» **Task instructions**: Please output the data exactly, minus pictures.

» **Data segment**:
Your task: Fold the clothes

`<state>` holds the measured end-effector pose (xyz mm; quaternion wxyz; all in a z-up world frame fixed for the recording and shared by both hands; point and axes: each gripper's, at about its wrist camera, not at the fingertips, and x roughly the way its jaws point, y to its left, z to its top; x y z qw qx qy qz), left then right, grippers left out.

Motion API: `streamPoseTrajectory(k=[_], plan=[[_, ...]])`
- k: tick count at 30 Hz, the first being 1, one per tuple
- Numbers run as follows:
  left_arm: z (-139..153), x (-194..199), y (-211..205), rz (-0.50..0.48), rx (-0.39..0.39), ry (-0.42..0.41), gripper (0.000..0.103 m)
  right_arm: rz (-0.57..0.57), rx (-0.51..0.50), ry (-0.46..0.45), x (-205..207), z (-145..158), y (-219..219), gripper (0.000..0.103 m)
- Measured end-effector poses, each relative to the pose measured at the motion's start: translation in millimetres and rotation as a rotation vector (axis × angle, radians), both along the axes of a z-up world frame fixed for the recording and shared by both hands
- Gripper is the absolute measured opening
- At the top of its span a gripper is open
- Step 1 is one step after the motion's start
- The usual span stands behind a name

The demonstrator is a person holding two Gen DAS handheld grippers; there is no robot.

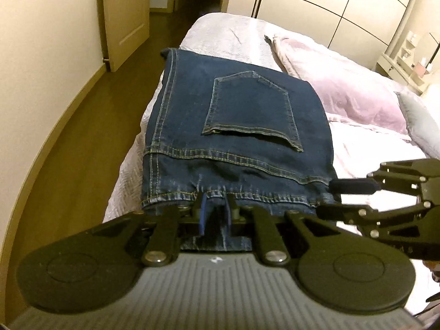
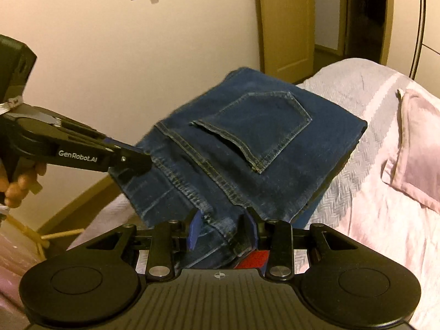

» **Solution to this task**:
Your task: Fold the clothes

`<state>` holds the measured end-effector pose (xyz mm; quaternion wxyz; all in a z-up world frame fixed for the recording and shared by both hands; point and axes: each gripper's, at about its wrist camera, not at the fingertips, and x roughly the way its jaws point, y to its left, z to its top; x y z qw qx qy qz), left then right, grippers left out.

Motion API: `streamPoseTrajectory(k=[_], plan=[[_, ...]])`
- k: tick count at 30 Hz, the first being 1, one per tuple
- Numbers run as follows:
  left_arm: z (-139..153), x (-194..199), y (-211..205), rz (-0.50..0.48), rx (-0.39..0.39), ry (-0.42..0.41), gripper (0.000..0.103 m)
  right_arm: rz (-0.57..0.57), rx (-0.51..0.50), ry (-0.46..0.45), x (-205..207), z (-145..158), y (-219..219), gripper (0.000..0.103 m)
- Measured end-effector poses, each relative to the pose measured at the motion's start: translation in millimetres and rotation as a rotation vector (axis × angle, radians), both along the axes of a z-up world frame fixed for the recording and shared by both hands
- Gripper is the absolute measured opening
- At the top of its span a gripper is open
- Step 1 is one step after the motion's start
- The usual span stands behind a name

The demonstrator is a person holding two Gen DAS handheld grippers; there is no robot.

The requested output is complete.